Fort de ce constat, les chercheurs arrivent à la conclusion que les solutions proposées aux indépendants ne sont pas adaptées aux spécificités de ce statut. Traditionnellement, suite à la survenue de la maladie et au temps nécessaire pour la combattre, le processus de retour à l’emploi est jalonné d’étapes, comme la visite médicale de reprise et, souvent, l’aménagement du temps (temps partiel thérapeutique) et du poste de travail, la redéfinition du périmètre des missions, etc. Il n’existe pas d’équivalent pour le travailleur indépendant dont l’arrêt du travail, s’il est seul, signifie la cessation d’activités de son entreprise. À ce titre, la présence d’un associé, d’un salarié ou d’un proche permet d’éloigner la perspective de la disparition de l’entreprise et au travailleur indépendant ou libéral de mieux prendre soin de sa santé.

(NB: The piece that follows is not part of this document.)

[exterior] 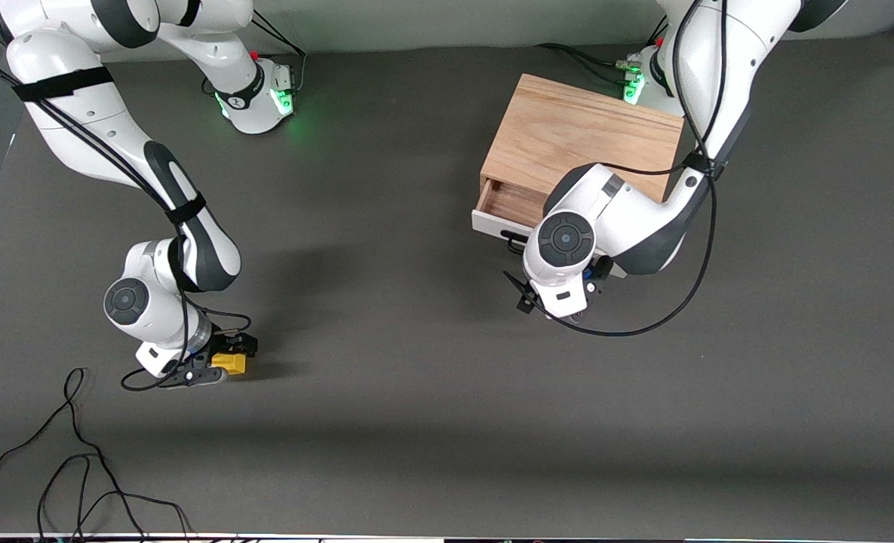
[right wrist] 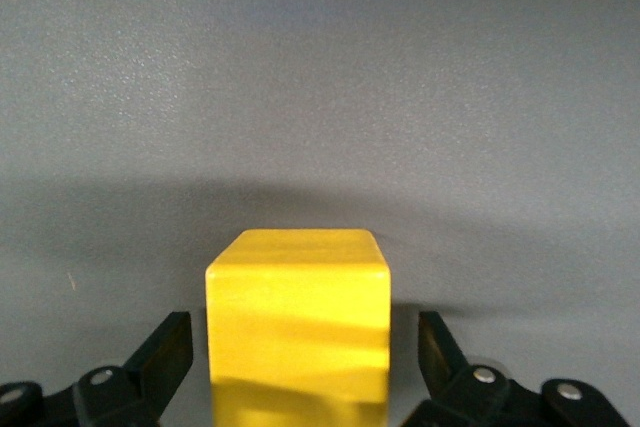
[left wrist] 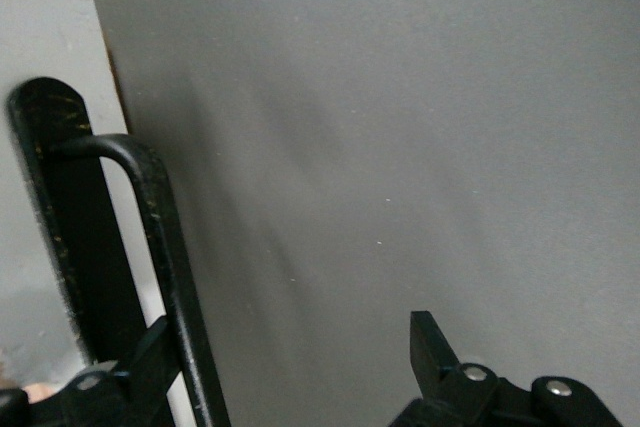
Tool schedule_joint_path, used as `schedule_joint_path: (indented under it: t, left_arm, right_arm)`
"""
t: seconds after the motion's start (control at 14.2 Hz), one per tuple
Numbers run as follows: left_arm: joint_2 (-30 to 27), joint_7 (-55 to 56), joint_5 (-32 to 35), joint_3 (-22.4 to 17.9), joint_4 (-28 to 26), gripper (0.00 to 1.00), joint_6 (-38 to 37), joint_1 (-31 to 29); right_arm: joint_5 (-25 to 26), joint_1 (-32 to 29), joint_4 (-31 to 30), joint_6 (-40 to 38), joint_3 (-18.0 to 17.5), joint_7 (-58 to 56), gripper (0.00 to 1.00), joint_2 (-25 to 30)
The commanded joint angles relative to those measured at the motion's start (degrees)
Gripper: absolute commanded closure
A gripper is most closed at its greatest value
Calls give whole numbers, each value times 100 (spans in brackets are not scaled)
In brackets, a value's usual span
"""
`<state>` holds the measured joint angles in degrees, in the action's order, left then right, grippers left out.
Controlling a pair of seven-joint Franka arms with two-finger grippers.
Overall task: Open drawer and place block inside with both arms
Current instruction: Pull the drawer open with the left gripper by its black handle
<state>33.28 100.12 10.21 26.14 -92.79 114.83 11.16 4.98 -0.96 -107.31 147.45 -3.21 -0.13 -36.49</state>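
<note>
I see the right hand [right wrist: 300, 367] wide open around the block [right wrist: 298, 322] on the surface [exterior: 416, 392]; my left hand [left wrist: 290, 367] is open at the drawer [exterior: 507, 205] handle [left wrist: 150, 247].

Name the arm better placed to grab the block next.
Right. Its end effector is open with the block on the table between its fingers. The left end effector is open at the drawer handle, away from the block.

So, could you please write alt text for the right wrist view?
A small bright yellow cube sits on the grey table surface, centred between the right gripper's two open black fingers, with a gap on each side.
</note>
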Motion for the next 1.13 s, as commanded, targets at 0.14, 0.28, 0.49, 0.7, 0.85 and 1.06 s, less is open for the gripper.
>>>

Les chercheurs concluent sur la nécessité d’adapter les dispositifs de protection sociale aux spécificités de l’activité libérale. Cela ne passe pas exclusivement par des dispositifs financiers, essentiels par ailleurs. La séparation de la survie des indépendants et de leurs activités professionnelles peut par exemple s’envisager au moyen de remplacement pour la période du traitement ou de la convalescence. Pareils mécanismes existent certainement déjà, mais sont exclusivement basés sur les relations confraternelles que les professionnels peuvent entretenir entre eux (prise en charge momentanée de la patientèle d’un médecin, report d’activités vers un autre artisan, etc.). Il s’agirait essentiellement d’en assurer l’accès, quand spontanément elles ne se réalisent pas, dans le cadre de dispositifs institutionnalisés de recours.

Notes

1. SHARE, structure européenne d'enquête sur la santé, le vieillissement et la retraite en Europe. https://share-eric.eu
2. Un peu plus d’un indépendant sur dix gagne moins de la moitié du Smic annuel et vit sous le seuil de pauvreté - Insee Première. https://www.insee.fr/fr/statistiques/6017572
3. Quatre médecins sur cinq déclaraient en 2018 à l’Ifop avoir volontairement renoncé à un congé maladie. Gomant, Fabienne, et François Legrand. s. d. « Sondage Ifop pour COMM Santé & La Mutuelle du Médecin ».
4. Essor des créations de sociétés et de micro-entrepreneurs en 2021 - Insee Première. https://www.insee.fr/fr/statistiques/6041208

Référénce 

Steffen T., Paraponaris A., Van Hoof E., Lindbohm M. , Tamminga S., Alleaume C., Van Campenhout N., Sharp L., de Boer A., 2019 "Work-Related Outcomes in Self-Employed Cancer Survivors: A European Multi-Country Study". Journal of Occupational Rehabilitation 29(2):361‑74.